Two critical patients continue with ventilation and spent the night, while a patient with severe trauma remains stable.
Miami, United States. – At 7:00 a.m. on Tuesday, 23 people remained hospitalized – 14 adults and nine children – for the accident that occurred yesterday morning in the vicinity of the town of Esperanza, municipality of Ranchuelo, Villa Clara.
According to Dr. Yandry Alfonso Chang, Director of Medical Assistance and Medicines of the General Health Directorate, cited by the Cuban News Agency (ACN)it was expected to register in the next few hours to seven of the nine minors due to its favorable evolution.
A child will continue to be admitted by “a dirty wound on the scalp” treated with antibiotics, and the adolescent surgically intervened will remain hospitalized for clinical observation.
In the case of adults, two critical patients continue with ventilation and spent the stable night, while a patient with severe trauma remains stable, according to the same medical source cited by ACN.

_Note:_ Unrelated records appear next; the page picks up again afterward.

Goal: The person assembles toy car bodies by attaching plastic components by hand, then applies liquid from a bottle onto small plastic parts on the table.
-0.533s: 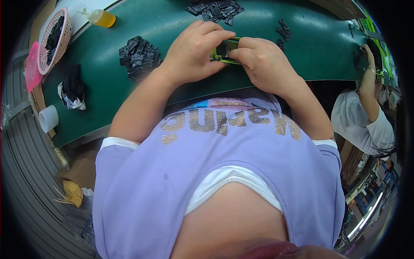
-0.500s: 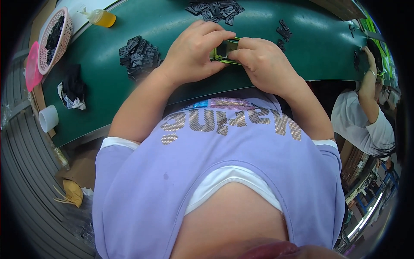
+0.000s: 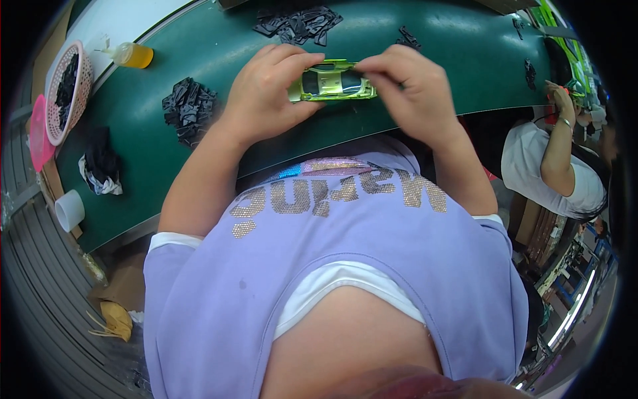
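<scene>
A shiny lime-green toy car body with dark windows is held above the green table, its roof toward me. My left hand is closed round its left end, fingers along the far side and thumb along the near side. At the car's right end, my right hand has its fingers curled, the forefinger touching the far edge; its outline is slightly blurred. Left of my left wrist is a pile of black plastic parts. Beyond the car is another pile of flat black parts.
At the left stand a pink basket with black pieces, a bottle of yellow liquid, a dark cloth and a white cup. A few black parts lie far right. A co-worker sits at the right.
The toy car has been turned over: its hollow inside showed before, now its roof does. My right hand has moved outward to the car's right end. The whole view has shifted slightly.
</scene>
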Action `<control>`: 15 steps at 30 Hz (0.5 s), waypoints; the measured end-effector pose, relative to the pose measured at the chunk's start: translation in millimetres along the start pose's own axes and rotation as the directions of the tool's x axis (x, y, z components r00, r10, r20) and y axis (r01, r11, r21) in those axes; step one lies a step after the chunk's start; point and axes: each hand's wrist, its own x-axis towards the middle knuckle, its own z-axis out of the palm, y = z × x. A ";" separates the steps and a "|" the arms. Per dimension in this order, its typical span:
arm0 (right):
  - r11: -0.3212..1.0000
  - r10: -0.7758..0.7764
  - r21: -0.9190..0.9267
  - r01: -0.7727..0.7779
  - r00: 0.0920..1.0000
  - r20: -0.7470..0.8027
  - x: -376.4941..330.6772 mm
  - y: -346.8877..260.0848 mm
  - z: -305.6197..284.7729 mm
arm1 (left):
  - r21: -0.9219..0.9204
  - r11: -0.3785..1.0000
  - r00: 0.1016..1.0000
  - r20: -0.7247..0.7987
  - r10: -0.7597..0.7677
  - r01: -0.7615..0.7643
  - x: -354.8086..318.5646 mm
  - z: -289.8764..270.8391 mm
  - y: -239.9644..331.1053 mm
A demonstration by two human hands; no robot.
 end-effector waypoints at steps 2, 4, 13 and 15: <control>0.956 0.261 0.162 -0.246 0.962 -0.078 -9.8 20.9 -7.3 | 0.003 1.000 1.000 0.017 -0.023 0.023 0.5 -1.9 2.2; 0.907 0.398 0.167 -0.386 0.916 -0.047 -21.8 37.0 -11.2 | 0.003 1.000 1.000 0.023 -0.021 0.021 1.3 -1.1 2.4; 0.884 0.435 -0.060 -0.464 0.862 -0.260 -38.6 61.6 -12.9 | -0.007 1.000 0.999 0.031 -0.022 0.022 2.5 -2.1 2.9; 0.914 0.312 -0.211 -0.346 0.933 -0.178 -37.0 57.4 -10.8 | 0.000 1.000 0.999 0.038 -0.028 0.028 1.7 -1.5 1.3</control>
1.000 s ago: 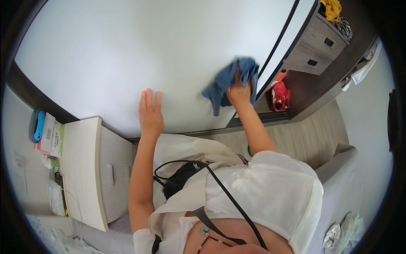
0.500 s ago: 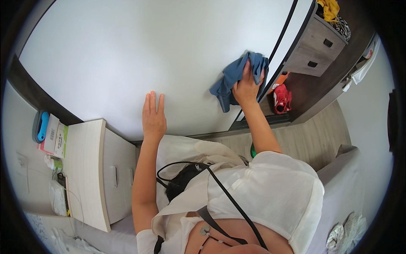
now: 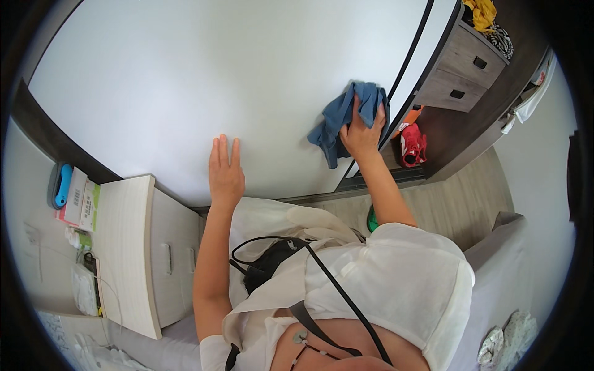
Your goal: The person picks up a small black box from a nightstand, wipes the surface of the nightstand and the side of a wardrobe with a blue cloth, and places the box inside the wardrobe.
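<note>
A large white sliding wardrobe door (image 3: pixel 167 93) fills the space in front of me. My left hand (image 3: pixel 225 176) rests flat against its lower middle, fingers straight and a little apart, holding nothing. Near the door's dark right edge, my right hand (image 3: pixel 364 133) presses a crumpled blue cloth (image 3: pixel 337 117) on the white surface. The fingers reach over the cloth, and its folds hide some fingertips. One loose corner of the cloth hangs down to the left of the hand.
Right of the door, the open wardrobe section has grey wood drawers (image 3: pixel 461 68), yellow fabric (image 3: pixel 482 13) above and a red shoe (image 3: pixel 411 145) below. At left stands a pale cabinet (image 3: pixel 127 241) with boxes and a blue-handled brush (image 3: pixel 62 185). A green object (image 3: pixel 372 219) lies on the floor.
My right hand and the blue cloth have shifted slightly down the door, and the cloth's folds have changed. My left hand stays nearly in place.
</note>
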Tool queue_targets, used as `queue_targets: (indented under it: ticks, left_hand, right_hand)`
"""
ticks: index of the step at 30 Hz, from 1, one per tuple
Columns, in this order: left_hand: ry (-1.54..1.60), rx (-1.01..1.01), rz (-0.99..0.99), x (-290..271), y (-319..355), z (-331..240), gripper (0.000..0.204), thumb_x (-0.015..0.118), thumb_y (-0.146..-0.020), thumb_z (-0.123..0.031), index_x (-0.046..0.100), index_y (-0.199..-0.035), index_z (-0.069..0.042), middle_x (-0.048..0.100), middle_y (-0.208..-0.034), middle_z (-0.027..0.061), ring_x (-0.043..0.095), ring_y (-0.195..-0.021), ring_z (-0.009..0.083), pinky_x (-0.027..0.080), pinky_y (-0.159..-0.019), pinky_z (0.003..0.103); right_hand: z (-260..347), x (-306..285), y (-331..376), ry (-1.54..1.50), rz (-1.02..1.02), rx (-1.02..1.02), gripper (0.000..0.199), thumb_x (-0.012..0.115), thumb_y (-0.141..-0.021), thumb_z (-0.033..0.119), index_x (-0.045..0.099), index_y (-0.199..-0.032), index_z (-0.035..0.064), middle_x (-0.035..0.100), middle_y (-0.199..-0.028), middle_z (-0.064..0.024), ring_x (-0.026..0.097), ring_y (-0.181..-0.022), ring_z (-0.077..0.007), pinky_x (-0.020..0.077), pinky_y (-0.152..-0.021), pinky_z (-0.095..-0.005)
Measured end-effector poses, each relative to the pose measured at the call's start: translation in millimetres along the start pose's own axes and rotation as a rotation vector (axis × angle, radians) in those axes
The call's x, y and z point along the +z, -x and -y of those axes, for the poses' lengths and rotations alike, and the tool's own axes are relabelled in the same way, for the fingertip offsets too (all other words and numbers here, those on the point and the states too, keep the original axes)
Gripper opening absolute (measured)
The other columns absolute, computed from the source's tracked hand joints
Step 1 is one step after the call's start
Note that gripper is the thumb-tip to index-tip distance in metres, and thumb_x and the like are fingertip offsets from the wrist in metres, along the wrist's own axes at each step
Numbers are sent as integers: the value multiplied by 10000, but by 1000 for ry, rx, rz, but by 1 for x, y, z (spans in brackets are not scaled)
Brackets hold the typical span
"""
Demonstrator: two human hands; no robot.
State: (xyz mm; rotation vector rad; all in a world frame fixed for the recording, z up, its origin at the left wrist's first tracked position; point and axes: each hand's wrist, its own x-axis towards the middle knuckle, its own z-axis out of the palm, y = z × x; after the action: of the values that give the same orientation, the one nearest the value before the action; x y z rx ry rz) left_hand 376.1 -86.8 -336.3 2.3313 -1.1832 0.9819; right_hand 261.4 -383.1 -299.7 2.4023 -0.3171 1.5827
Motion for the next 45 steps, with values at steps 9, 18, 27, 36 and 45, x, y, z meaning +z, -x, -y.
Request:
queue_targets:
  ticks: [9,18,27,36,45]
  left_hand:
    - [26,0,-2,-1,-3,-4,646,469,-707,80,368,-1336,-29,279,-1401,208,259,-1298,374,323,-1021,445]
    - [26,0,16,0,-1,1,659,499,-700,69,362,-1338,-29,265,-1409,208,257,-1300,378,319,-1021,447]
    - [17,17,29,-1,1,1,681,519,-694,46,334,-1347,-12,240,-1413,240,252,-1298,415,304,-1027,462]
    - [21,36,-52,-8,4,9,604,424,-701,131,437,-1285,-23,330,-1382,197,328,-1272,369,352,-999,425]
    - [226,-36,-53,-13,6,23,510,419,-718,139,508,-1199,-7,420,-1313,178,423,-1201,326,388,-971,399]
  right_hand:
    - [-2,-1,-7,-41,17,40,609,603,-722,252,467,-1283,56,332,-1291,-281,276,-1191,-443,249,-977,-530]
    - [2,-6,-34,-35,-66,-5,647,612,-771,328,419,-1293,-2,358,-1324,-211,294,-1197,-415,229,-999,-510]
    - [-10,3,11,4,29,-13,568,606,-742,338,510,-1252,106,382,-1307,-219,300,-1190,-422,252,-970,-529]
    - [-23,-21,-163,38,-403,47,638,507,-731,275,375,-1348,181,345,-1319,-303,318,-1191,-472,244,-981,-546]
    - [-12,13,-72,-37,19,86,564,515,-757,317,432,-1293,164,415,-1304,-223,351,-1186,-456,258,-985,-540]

The update of the CMHW provincial broadcaster of 3:00 pm on Monday accurate that 49 people received medical attention (40 adults and nine minors). Five people had been operated, including a 16 -year -old teenager. Two adults were in critical condition, with danger to life but stable – one with a thorax trauma – and a patient had been seriously reported by head trauma.
About The incidentLieutenant Colonel Heriberto López, head of the Provincial Transit Unit, informed the official media that there were no deaths and that the incident occurred two kilometers from the Popular Esperanza Council, on the Central Highway (KM 288), with a Yutong Omnibus (Chapa 121284), a Muenda Diana (027011) and a carton of horses involved.
The Yutong “was going to collect the turn of Pharmacuba workers, in Esperanza” when it hit the Diana, who was traveling from San Juan to Santa Clara. The Interior Ministry investigates the causes of the accident.
The two buses, popularly known as “The Guagua of San Juan” and “The Guagua of the sick,” collided frontally. Residents described the impact as “devastating.”